Monsieur Cîrlig était, justement, un monsieur. Le délicat attouchement dont il s’était si attentivement fait l’agent, la délicate sensation dont il fut sans doute le récipiendaire avait quelque chose d’exquis et de touchant si on la comparait aux palpitations haletantes sur la possibilité desquelles s’ouvrait, chaque jour, le voyage obligé en trolleybus. Car de se retrouver prisonnière impuissante du poids de la foule signifiait aussi, nécessairement, être soumise aux réactions violentes de corps d’hommes frustrés et vaincus. Il n’était point inhabituel d’entendre, au cours du voyage cahoteux, étouffant, la claque désespérée de quelque femme, qui, à bout de patience, rémunérait la pression insupportable d’un sexe mâle trop gonflé et trop insistant, appuyé en cadence, sournoisement, contre ses pauvres fesses déjà fatiguées. Les inculpés se défendaient en proférant des jurons grossiers, couronnés de la question rhétorique: «Que veux-tu que je fasse, connasse, où veux-tu que je me mette?» Ces scènes, qui éclataient régulièrement, et auxquelles les voyageurs prêtaient plus ou moins d’attention, étaient à juste titre banales, compte tenu de leur sordide quotidienneté.

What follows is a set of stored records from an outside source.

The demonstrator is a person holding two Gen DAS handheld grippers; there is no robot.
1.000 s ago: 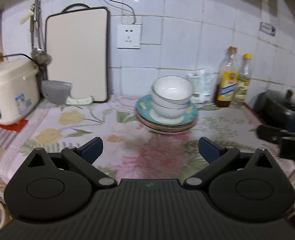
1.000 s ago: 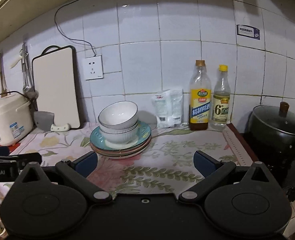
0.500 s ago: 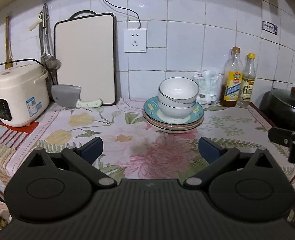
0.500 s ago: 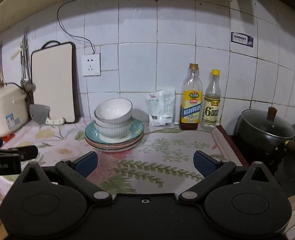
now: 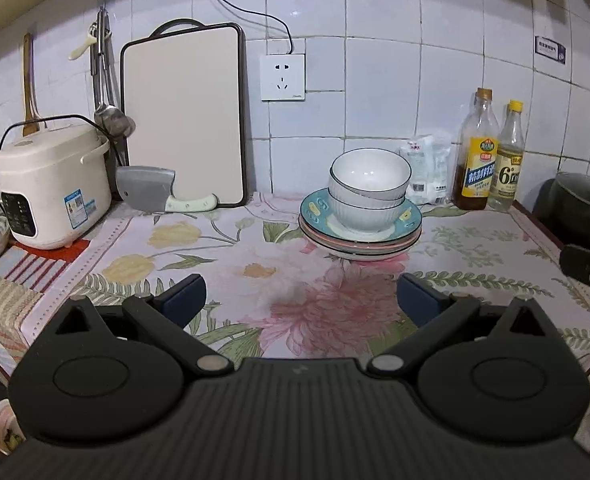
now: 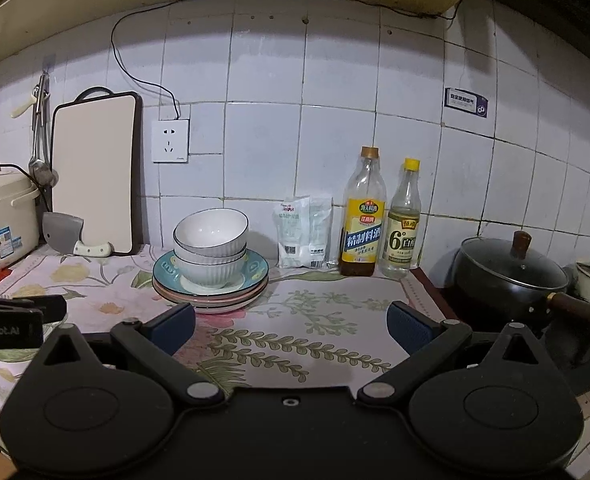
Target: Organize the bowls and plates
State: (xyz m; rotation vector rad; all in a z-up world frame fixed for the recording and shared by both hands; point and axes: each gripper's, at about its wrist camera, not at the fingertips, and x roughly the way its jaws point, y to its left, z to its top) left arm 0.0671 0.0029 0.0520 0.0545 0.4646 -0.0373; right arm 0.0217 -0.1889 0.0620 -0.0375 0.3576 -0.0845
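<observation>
While the left gripper (image 5: 299, 294) is drawing back from the counter, its wrist view is taking in more of the scene than a second ago: the stack that filled the middle is sitting farther off, and the rice cooker (image 5: 53, 190) and cutting board (image 5: 183, 120) are showing whole. Its fingers are spread wide, holding nothing. Two white bowls (image 5: 369, 190) are nested on a pile of plates (image 5: 361, 234) near the tiled wall, the upper bowl tilting a little, and the floral counter mat (image 5: 223, 256) is lying bare between them and the gripper.

Seen from the right wrist, the right gripper (image 6: 291, 322) is likewise pulling away and rising, so the same bowls (image 6: 211, 248) and plates (image 6: 211, 294) are appearing lower and to the left, beside the cooking wine bottle (image 6: 363, 216) and vinegar bottle (image 6: 403, 220), with the lidded black pot (image 6: 513, 272) at right. Its fingers are also splayed apart and empty.

Both tools backing off with the crockery stacked suggests the organizing is finished or nearly so.
</observation>
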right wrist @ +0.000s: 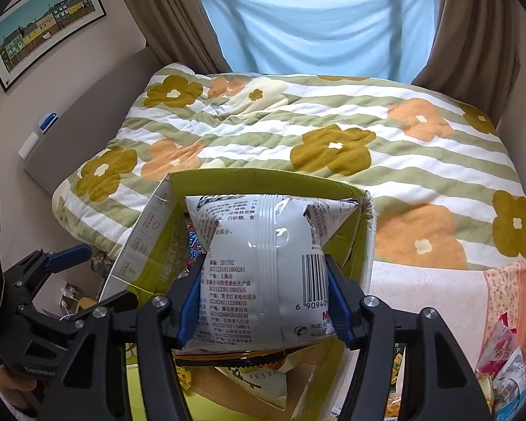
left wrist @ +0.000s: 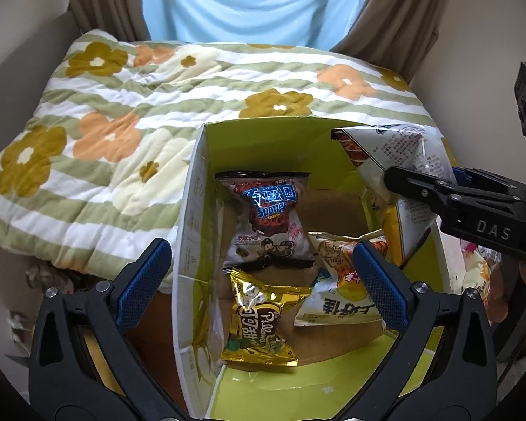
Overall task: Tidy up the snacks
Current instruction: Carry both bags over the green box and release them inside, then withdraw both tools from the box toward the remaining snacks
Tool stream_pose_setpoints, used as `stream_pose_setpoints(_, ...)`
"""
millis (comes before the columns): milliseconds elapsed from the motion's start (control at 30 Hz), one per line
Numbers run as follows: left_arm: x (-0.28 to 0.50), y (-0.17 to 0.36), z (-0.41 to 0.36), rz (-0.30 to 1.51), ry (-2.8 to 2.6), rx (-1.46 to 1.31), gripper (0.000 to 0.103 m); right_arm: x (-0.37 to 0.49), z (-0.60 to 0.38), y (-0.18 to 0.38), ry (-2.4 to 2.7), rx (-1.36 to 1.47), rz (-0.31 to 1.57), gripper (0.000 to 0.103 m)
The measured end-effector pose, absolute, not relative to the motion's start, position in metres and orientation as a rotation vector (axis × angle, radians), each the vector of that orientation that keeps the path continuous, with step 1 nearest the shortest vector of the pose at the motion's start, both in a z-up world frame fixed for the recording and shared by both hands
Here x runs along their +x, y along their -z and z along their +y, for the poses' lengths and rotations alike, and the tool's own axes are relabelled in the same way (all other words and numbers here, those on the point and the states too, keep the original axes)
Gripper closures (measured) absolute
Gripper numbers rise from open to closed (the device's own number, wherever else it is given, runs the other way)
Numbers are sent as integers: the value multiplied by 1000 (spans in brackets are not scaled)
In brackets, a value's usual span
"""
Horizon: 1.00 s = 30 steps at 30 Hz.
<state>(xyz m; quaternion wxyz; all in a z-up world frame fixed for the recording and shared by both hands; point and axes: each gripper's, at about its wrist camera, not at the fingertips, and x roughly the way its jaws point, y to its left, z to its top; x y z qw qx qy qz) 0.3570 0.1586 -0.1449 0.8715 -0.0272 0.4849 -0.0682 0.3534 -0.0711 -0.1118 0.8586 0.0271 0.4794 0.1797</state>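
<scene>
A green-lined cardboard box (left wrist: 207,147) stands open in front of the bed. Inside lie a Sponge Crunch bag (left wrist: 268,215), a gold Pillows packet (left wrist: 259,322) and a yellow-white chip bag (left wrist: 336,301). My left gripper (left wrist: 259,280) is open and empty over the box's near left wall. My right gripper (right wrist: 264,298) is shut on a white snack bag (right wrist: 263,256), holding it over the box's right side; the bag also shows in the left wrist view (left wrist: 392,154). The box shows below it (right wrist: 147,231).
A floral quilt (left wrist: 129,105) covers the bed behind the box. More snack packets (right wrist: 505,358) lie on a patterned cloth at the right. Curtains and a blue sheet hang at the back. A picture (right wrist: 42,31) hangs on the left wall.
</scene>
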Motion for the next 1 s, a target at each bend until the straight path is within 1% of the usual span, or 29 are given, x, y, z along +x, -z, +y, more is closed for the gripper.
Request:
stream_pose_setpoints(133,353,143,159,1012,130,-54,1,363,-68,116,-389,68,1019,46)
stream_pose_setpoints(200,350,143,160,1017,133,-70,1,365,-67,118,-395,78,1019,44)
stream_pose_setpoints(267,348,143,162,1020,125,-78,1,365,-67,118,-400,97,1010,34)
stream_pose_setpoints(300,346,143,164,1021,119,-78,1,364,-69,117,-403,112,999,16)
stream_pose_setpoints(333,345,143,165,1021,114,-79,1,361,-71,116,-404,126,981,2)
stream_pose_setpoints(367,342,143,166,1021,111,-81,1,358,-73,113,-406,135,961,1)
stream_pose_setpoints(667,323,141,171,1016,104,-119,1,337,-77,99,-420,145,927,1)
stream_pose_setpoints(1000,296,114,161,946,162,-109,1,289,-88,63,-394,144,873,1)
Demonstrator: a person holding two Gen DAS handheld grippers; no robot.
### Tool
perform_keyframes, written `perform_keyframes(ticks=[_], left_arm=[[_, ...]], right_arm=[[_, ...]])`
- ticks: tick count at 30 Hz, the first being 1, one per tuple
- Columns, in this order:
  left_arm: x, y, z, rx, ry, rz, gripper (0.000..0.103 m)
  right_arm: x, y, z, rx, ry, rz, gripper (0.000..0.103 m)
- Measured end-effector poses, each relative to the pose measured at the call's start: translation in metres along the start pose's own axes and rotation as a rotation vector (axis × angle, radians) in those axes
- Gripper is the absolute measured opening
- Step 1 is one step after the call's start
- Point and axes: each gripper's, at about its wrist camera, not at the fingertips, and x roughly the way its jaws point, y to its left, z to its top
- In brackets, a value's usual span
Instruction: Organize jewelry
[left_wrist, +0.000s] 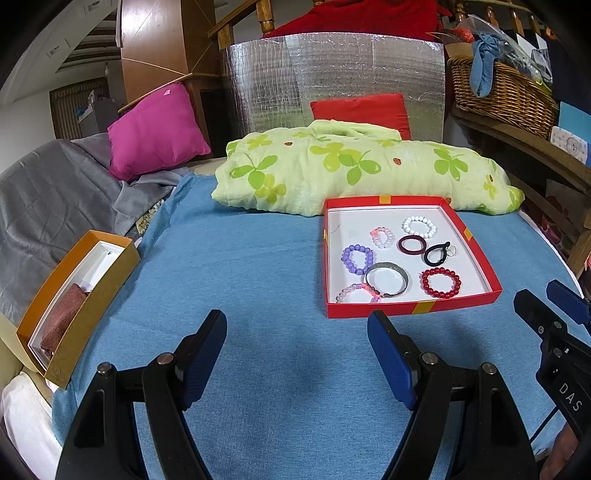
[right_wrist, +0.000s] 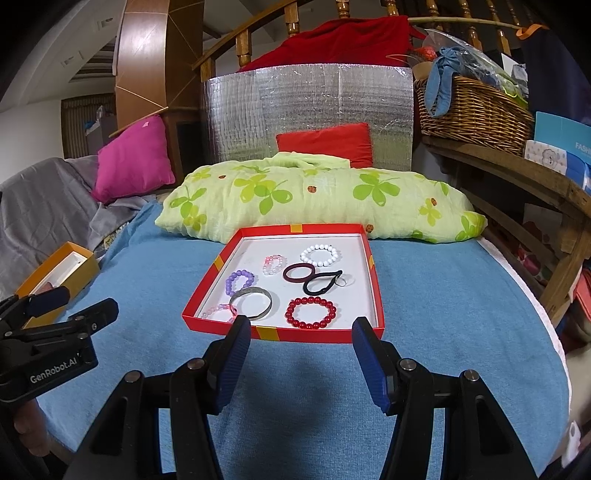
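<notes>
Blue cloth (left_wrist: 258, 258) covered the bed, bare between both tools and the red tray (left_wrist: 476, 236). The tray sat right of centre in the left wrist view, holding white (left_wrist: 419, 226), purple (left_wrist: 356, 259) and red (left_wrist: 440, 282) bead bracelets, a metal bangle (left_wrist: 388, 282) and dark hair ties (left_wrist: 412, 245). A green clover-print quilt (left_wrist: 351, 166) lay bunched just behind it, touching its far rim. An orange box (left_wrist: 79, 295) sat at the cloth's left edge. The left tool (left_wrist: 297, 356) stood wide and empty; the right tool (right_wrist: 301, 363) stood moderately wide and empty, its tips just short of the tray's near rim. A wicker basket (right_wrist: 476, 110) stood upper right.
</notes>
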Motion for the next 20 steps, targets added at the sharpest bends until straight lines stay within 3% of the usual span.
perform_keyframes(ticks=[20], left_arm=[[-0.0033, -0.0017, -0.0015, 0.017, -0.022, 0.005, 0.079]], right_arm=[[0.0001, -0.0013, -0.0029, -0.005, -0.001, -0.01, 0.061]])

C’est peut-être pourquoi la main adoucie par une existence passée à caresser les livres, posée discrètement sur le genou d’une lycéenne trop désireuse de plaire à son professeur, nous apparaissait comme un geste à peu près poétique. Il y avait, dans cette perversion, quelque chose de rassurant. Il nous avait invitées à lui rendre visite en groupe, colonie de jeunes filles se serrant ensemble de bien près. Il nous offrit du thé et des gâteaux, servis sur une nappe blanche, dans un coin du jardin. La journée était ensoleillée, et nous prenions plaisir à être dehors. Nous partîmes ensemble, comme nous étions venues, et une fois le portail du jardin clos, nous nous mîmes à rire comme des chèvres, ivres de thé et de l’interdit à moitié frôlé.

En classe, par contre, il n’y avait point d’ambiguïté, et très peu de rires. C’était la grammaire latine, telle que les grands textes nous la transmettaient, qui devait nous intéresser. Le plus grand sérieux régnait ici, le silence le plus parfait. Au milieu duquel aucun détail ne pouvait, ne devait passer inaperçu. Je parcourus donc le couloir soucieuse, par ailleurs, de mon apparence uniformée que j’espérais sans reproche ce jour-là. Mon cahier, ouvert sur la chaire du professeur à la page du dernier devoir, s’étalait dans son inertie muette, ignorante des conséquences. Je n’y remarquai rien de particulier, rien de parlant.